Os adolescentes discutiram como o racismo e as mudanças climáticas estão relacionados
A Comissão Intersetorial do Selo Unicef, por meio do Núcleo de Cidadania de Adolescentes (Nuca), promoveu, na quarta-feira (18), uma roda de conversa para discutir racismo ambiental. A atividade aconteceu no Centro de Referência de Assistência Social (Cras) Bruno Bacelar e contou com a participação das equipes da unidade e da Coordenação de Promoção de Políticas de Igualdade Racial.
A mobilizadora do Nuca, Laís Senna, explicou que a ação segue o cronograma de atividades previstas no Plano de Participação Cidadã de Adolescentes (PPCA) e tem como objetivo estimular o debate de temas relacionados ao racismo, reforçando o protagonismo dos adolescentes nessas discussões. “É fundamental que eles compreendam como as injustiças sociais e ambientais impactam as comunidades marginalizadas, em especial as comunidades negras e indígenas do município. O debate visa estimular a reflexão sobre a realidade do racismo ambiental e seus efeitos na saúde, segurança e bem-estar. Após esta etapa, serão desenvolvidas atividades nos territórios e ações práticas para informar e conscientizar a população sobre a importância de combater o racismo ambiental, por meio de iniciativas concretas”, afirmou Laís.

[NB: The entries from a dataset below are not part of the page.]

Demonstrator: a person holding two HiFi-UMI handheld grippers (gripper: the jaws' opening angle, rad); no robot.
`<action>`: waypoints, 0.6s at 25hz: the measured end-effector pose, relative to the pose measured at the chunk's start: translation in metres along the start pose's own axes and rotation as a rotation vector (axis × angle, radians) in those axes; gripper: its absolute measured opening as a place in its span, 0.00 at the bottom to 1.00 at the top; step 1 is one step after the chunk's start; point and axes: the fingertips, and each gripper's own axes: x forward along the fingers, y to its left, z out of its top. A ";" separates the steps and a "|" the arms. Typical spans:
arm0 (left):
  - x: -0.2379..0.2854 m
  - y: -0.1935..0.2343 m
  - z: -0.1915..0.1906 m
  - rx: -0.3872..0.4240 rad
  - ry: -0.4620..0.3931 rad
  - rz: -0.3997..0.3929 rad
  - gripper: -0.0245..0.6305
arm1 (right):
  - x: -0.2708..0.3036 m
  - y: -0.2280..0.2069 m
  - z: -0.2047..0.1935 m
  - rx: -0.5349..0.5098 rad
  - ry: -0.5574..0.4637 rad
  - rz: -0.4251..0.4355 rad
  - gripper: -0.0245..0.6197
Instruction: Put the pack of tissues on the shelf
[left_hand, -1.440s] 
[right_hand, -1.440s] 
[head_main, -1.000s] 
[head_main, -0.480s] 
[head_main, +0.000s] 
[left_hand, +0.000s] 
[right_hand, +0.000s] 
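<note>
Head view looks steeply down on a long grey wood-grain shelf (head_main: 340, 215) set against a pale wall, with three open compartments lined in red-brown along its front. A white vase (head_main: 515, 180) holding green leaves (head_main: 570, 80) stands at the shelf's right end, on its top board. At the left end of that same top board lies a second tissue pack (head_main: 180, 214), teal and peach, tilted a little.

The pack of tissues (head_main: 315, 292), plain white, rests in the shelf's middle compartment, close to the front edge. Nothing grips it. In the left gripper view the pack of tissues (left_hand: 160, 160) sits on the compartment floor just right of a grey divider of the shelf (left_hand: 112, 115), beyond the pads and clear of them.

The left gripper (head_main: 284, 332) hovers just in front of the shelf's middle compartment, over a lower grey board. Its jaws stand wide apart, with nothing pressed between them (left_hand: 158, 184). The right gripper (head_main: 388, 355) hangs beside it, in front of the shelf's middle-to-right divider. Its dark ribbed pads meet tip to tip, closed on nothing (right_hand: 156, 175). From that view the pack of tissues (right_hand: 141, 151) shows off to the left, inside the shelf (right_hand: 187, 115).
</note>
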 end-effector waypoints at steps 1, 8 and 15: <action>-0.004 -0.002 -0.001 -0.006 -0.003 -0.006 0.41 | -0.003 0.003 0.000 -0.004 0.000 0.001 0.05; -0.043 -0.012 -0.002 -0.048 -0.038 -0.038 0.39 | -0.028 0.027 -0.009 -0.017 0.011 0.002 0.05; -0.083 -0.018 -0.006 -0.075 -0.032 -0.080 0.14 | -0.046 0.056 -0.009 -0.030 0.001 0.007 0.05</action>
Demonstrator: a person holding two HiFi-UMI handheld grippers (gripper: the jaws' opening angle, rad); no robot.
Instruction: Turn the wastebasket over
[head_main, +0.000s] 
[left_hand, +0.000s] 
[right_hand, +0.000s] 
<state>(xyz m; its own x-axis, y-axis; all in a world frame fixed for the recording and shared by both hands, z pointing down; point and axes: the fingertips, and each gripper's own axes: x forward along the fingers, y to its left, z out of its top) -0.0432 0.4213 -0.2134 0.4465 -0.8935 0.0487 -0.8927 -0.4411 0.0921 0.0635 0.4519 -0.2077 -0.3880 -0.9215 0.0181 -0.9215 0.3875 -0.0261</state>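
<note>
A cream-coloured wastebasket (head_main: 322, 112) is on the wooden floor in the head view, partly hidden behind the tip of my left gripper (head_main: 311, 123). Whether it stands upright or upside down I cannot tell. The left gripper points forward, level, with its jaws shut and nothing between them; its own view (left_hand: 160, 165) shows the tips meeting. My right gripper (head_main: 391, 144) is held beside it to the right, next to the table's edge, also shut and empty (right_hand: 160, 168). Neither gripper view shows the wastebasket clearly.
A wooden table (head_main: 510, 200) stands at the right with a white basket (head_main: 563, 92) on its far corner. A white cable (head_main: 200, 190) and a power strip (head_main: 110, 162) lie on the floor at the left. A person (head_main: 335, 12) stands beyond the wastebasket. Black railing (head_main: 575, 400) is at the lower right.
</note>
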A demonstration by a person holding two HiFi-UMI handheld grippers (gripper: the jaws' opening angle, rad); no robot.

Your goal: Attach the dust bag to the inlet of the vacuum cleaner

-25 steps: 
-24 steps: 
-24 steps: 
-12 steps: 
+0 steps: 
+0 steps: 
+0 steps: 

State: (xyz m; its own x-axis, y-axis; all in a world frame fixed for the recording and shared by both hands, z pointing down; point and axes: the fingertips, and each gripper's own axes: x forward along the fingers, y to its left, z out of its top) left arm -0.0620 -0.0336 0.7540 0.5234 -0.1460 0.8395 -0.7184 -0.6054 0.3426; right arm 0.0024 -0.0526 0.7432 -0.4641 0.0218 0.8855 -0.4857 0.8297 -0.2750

A roda de conversa foi conduzida pelas técnicas da Coordenação de Promoção da Igualdade Racial, Alenice Nunes e Denise Ventura. Durante a atividade, Denise destacou as desigualdades presentes nos territórios e a necessidade de refletir sobre essas diferenças. “Quando observamos as cidades, percebemos que existem bairros que recebem mais cuidado, com limpeza regular, espaços bem conservados e coleta de lixo adequada. Em outros, principalmente nas áreas periféricas, a realidade é diferente, com acúmulo de lixo, terrenos abandonados e maior presença de vetores de doenças. Isso nos faz refletir sobre por que esses territórios não recebem o mesmo nível de atenção e quais fatores estão por trás dessas desigualdades. O racismo ambiental nos convida justamente a pensar sobre essas diferenças e a entender que todos têm direito a viver em um ambiente saudável”, explicou.
Ao final do encontro, os adolescentes receberam bonecas abayomi confeccionadas pela equipe da Coordenação de Promoção da Igualdade Racial. O adolescente Davi Almeida, de 14 anos, participou da atividade e destacou a importância do tema. “Foi um momento muito importante, porque a gente aprende a cuidar melhor do meio ambiente e também a entender como isso está ligado à vida das pessoas. Acho que nós, adolescentes do Nuca, podemos nos mobilizar mais, conversar com outras pessoas e até fazer campanhas para incentivar o cuidado com o meio ambiente”, afirmou Davi.